PowerShell / PowerShell

PowerShell for every system!
https://microsoft.com/PowerShell
MIT License
43.55k stars 7.06k forks source link

Can `Get-Process | Export-Csv` be faster? #21607

Closed yg-i closed 1 week ago

yg-i commented 2 weeks ago

Summary of the new feature / enhancement

On my Win10 machine (PSVersion 7.4.2; OS version 10.0.19045), Get-Process | Export-Csv -path "o.csv" takes a whopping 36 seconds for 400+ processes. Moreover, as the linear relationship exhibited below shows, this isn't due to slowness in reading any particular process's information: apparently it really just takes a lot of time. I'm wondering if there's any room of dramatic (?!) speed improvement in this department? Tools like Process Explorer/Hacker seem capable of showing a large number of detailed process information almost instantaneously.

(The same speed issue is present for Export-CliXML etc.)

Many thanks,

PS C:\> (Measure-Command { Get-Process | Select-Object -First 5 | Export-Csv -Path "o.csv" }).TotalMilliseconds
376.7013

PS C:\> (Measure-Command { Get-Process | Select-Object -First 10 | Export-Csv -Path "o.csv" }).TotalMilliseconds
652.332

PS C:\> (Measure-Command { Get-Process | Select-Object -First 15 | Export-Csv -Path "o.csv" }).TotalMilliseconds
966.9475

PS C:\> (Measure-Command { Get-Process | Select-Object -First 20 | Export-Csv -Path "o.csv" }).TotalMilliseconds
1243.4443

PS C:\> (Measure-Command { Get-Process | Select-Object -First 25 | Export-Csv -Path "o.csv" }).TotalMilliseconds
1565.5073

Proposed technical implementation details (optional)

No response

rhubarb-geek-nz commented 2 weeks ago

Compare with

pwsh -c "Get-Process" >o.csv

which takes less than a second.

Now compare that with the information written with

 Get-Process | ConvertTo-JSON  | Set-Content -path "o.json"

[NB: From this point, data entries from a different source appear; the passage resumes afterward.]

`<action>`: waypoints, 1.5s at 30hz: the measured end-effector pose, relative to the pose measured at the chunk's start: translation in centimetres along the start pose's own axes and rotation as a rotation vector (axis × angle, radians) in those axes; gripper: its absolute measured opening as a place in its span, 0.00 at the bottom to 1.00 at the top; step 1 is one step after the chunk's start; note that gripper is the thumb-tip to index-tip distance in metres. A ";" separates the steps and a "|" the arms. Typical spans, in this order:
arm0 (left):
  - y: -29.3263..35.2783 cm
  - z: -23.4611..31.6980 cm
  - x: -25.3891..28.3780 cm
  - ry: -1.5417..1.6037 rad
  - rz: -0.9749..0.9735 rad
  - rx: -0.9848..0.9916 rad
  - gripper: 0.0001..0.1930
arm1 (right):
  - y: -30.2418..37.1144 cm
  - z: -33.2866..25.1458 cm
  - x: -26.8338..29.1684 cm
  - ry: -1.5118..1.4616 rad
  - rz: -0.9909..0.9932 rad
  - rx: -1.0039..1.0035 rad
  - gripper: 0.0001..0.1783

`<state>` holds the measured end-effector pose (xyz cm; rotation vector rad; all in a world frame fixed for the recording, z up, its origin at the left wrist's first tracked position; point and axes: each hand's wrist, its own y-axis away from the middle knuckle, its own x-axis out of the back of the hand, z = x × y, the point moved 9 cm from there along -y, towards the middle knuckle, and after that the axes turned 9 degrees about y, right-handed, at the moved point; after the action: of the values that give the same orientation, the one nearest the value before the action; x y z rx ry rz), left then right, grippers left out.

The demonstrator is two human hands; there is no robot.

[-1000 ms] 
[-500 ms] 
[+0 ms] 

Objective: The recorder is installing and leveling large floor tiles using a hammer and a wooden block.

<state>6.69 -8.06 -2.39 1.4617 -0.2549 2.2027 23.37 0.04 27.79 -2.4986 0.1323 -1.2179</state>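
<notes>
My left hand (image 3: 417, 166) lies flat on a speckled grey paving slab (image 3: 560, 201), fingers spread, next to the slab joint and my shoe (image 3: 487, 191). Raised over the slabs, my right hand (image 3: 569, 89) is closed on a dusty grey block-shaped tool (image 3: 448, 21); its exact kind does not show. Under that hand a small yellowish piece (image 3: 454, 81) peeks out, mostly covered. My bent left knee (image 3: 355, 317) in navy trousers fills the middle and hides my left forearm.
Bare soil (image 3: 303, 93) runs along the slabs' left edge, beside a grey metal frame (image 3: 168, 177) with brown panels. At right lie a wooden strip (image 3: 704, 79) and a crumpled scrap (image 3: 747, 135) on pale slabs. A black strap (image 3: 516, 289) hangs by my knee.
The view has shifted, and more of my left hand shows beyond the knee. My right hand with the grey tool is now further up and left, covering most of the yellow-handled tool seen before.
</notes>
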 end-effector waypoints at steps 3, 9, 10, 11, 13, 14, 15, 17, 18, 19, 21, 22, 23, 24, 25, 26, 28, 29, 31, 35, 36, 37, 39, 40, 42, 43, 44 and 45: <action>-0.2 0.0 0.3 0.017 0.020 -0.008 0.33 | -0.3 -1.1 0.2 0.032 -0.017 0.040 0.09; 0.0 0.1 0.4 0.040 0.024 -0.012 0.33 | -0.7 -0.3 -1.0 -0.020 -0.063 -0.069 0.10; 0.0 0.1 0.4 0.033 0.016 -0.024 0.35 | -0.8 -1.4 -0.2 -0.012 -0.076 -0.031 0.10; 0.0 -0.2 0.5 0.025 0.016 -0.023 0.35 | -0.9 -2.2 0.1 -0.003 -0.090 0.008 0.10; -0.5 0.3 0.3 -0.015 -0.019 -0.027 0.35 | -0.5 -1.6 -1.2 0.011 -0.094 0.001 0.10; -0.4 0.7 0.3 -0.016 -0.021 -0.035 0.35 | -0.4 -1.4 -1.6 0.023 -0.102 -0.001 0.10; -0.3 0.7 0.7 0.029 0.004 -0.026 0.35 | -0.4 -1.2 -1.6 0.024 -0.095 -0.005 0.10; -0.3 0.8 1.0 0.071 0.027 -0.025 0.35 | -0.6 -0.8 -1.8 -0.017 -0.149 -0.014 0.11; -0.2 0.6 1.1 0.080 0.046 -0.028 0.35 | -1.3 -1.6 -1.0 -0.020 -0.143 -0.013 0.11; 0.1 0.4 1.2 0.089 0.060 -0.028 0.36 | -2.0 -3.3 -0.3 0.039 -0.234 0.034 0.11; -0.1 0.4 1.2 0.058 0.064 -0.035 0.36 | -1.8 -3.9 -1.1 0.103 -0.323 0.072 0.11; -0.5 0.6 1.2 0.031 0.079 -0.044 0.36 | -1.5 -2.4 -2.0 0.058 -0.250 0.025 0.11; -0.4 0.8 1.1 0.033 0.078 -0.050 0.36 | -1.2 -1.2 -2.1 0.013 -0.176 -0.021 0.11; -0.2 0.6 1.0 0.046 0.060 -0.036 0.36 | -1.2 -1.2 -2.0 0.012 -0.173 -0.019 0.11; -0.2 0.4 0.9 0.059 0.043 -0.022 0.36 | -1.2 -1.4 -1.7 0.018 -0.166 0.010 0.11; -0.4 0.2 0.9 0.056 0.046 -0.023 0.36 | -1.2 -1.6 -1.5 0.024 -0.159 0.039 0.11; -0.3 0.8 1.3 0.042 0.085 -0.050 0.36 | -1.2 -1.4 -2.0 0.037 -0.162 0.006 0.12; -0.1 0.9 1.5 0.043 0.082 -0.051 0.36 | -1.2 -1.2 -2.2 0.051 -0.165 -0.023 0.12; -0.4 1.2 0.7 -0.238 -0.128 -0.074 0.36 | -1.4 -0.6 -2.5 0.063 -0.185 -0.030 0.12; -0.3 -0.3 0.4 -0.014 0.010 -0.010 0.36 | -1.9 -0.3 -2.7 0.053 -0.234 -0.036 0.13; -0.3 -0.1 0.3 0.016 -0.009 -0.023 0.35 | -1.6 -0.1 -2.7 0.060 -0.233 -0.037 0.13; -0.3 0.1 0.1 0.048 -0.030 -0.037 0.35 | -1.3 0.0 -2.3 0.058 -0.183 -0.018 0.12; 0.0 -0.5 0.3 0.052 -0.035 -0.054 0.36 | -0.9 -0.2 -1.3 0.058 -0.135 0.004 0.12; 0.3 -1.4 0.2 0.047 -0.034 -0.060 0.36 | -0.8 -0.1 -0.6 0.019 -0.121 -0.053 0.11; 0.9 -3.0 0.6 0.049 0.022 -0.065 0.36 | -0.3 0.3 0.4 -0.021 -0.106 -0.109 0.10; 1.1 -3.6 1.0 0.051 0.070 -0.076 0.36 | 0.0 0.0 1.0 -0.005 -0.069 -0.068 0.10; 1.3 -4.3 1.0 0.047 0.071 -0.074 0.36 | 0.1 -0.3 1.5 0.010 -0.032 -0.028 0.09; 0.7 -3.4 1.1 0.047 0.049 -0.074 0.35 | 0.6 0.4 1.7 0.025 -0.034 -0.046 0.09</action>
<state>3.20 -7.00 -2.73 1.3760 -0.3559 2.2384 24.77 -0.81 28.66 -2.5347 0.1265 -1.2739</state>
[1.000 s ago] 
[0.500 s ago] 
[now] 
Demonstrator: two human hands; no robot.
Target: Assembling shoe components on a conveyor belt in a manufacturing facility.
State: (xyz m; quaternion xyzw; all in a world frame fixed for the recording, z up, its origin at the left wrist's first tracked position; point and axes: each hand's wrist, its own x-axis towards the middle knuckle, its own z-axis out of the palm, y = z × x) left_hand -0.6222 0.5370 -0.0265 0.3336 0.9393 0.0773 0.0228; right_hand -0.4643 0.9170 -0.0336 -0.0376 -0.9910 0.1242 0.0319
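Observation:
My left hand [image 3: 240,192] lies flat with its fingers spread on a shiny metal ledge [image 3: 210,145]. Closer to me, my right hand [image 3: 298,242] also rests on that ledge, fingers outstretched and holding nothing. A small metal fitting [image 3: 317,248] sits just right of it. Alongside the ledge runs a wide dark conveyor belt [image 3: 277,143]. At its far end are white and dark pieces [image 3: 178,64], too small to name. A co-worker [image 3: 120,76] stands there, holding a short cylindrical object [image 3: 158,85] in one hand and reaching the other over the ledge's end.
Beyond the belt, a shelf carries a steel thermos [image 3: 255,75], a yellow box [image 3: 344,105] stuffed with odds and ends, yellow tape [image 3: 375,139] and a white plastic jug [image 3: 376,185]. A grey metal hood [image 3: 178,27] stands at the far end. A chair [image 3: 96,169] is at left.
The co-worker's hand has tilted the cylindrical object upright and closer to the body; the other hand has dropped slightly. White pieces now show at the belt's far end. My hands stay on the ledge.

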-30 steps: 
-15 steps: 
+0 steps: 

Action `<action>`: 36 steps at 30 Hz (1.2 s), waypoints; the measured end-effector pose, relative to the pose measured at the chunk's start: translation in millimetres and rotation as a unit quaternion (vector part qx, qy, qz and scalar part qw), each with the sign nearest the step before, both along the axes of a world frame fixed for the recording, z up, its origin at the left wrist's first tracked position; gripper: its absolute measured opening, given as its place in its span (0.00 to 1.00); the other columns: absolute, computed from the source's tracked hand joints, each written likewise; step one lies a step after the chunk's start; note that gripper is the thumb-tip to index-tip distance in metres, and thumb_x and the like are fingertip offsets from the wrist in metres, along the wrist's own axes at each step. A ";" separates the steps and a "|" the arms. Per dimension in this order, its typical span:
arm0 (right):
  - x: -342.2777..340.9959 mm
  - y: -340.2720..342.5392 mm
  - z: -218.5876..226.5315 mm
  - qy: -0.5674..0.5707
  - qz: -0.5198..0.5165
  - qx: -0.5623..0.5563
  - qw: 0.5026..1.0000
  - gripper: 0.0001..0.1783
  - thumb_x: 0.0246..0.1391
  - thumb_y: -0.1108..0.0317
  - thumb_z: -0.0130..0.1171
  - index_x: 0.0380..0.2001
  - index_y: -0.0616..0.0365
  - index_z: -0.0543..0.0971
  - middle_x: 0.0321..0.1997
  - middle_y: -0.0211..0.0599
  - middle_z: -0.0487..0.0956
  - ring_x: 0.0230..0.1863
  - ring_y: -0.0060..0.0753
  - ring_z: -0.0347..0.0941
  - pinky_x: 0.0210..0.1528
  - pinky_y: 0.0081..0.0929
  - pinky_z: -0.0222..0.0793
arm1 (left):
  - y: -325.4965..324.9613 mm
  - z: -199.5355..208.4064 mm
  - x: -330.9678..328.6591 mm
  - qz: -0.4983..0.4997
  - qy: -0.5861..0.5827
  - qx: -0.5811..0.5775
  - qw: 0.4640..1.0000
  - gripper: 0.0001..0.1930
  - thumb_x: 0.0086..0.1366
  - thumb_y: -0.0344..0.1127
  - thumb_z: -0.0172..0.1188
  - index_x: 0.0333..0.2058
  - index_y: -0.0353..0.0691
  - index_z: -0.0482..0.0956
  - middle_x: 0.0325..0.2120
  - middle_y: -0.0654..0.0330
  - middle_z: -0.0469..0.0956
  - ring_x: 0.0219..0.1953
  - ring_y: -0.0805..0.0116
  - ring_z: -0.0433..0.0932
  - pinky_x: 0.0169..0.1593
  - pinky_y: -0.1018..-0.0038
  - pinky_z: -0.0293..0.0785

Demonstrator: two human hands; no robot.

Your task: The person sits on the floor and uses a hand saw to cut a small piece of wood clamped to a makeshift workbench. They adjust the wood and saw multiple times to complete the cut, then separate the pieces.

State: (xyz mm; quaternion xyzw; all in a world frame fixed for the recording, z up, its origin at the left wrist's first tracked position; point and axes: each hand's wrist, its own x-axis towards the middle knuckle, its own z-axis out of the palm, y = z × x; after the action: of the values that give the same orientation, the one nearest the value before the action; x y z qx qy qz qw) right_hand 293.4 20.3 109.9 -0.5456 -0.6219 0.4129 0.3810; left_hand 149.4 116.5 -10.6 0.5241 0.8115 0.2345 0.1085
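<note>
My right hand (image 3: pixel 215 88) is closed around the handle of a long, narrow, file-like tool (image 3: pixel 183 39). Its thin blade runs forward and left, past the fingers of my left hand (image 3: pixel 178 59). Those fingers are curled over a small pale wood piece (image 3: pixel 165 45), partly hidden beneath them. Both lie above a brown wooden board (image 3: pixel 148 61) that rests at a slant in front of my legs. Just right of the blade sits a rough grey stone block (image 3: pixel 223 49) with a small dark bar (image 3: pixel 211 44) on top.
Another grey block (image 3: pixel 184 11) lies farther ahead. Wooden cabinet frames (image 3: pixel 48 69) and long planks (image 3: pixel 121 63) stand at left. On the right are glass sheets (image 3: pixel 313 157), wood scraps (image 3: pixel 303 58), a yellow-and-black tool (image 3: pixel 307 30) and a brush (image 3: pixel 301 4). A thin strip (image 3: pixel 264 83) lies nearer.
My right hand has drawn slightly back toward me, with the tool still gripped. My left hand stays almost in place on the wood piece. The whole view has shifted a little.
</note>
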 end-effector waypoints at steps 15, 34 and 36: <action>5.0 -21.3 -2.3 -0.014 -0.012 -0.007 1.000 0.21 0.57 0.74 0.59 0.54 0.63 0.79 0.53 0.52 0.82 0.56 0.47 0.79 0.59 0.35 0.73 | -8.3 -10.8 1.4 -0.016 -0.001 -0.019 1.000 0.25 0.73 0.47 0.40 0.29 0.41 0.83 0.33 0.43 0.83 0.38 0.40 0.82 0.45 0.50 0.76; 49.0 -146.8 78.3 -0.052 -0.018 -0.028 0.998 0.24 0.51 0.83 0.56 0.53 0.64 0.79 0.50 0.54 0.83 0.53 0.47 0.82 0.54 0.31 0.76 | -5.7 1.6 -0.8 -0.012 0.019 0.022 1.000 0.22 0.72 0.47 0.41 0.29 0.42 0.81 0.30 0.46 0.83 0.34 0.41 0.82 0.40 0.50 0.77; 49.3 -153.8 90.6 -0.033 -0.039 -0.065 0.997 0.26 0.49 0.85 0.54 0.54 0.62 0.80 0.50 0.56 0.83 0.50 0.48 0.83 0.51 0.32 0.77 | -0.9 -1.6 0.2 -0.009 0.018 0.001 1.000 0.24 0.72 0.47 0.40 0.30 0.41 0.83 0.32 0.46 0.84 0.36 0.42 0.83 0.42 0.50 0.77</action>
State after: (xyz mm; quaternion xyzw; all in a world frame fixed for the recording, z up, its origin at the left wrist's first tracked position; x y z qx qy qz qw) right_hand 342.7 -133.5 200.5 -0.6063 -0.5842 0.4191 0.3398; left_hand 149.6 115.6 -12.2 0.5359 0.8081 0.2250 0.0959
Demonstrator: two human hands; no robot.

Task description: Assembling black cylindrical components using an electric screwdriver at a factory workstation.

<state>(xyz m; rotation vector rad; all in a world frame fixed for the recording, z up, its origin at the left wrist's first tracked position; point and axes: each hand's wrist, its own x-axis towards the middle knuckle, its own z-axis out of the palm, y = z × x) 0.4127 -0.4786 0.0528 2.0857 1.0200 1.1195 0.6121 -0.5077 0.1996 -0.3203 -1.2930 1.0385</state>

And now it takes for ages because for each process it tries to get detailed information including what DLLs are loaded into each process, threads in the process, memory usage etc..

Compare that with

get-process | foreach-object { Write-Output $_.Id , $_.MainModule.ModuleName }

Which is less than a second again.

So in summary, be careful what you ask for. Get-Process is quick until you start inquiring for detailed information for each process, which Export-CSV and ConvertTo-JSON will do because they are generic.

So try

get-process | Select-Object -Property Id,MainModule | Export-Csv -LiteralPath o.csv

Which takes less than a second again

However

get-process | Select-Object -Property Id,CommandLine | Export-Csv -LiteralPath o.csv

Takes for ages, so ask for what you need.

yg-i commented 2 weeks ago

So in summary, be careful what you ask for. Get-Process is quick until you start inquiring for detailed information for each process, which Export-CSV and ConvertTo-JSON will do because they are generic.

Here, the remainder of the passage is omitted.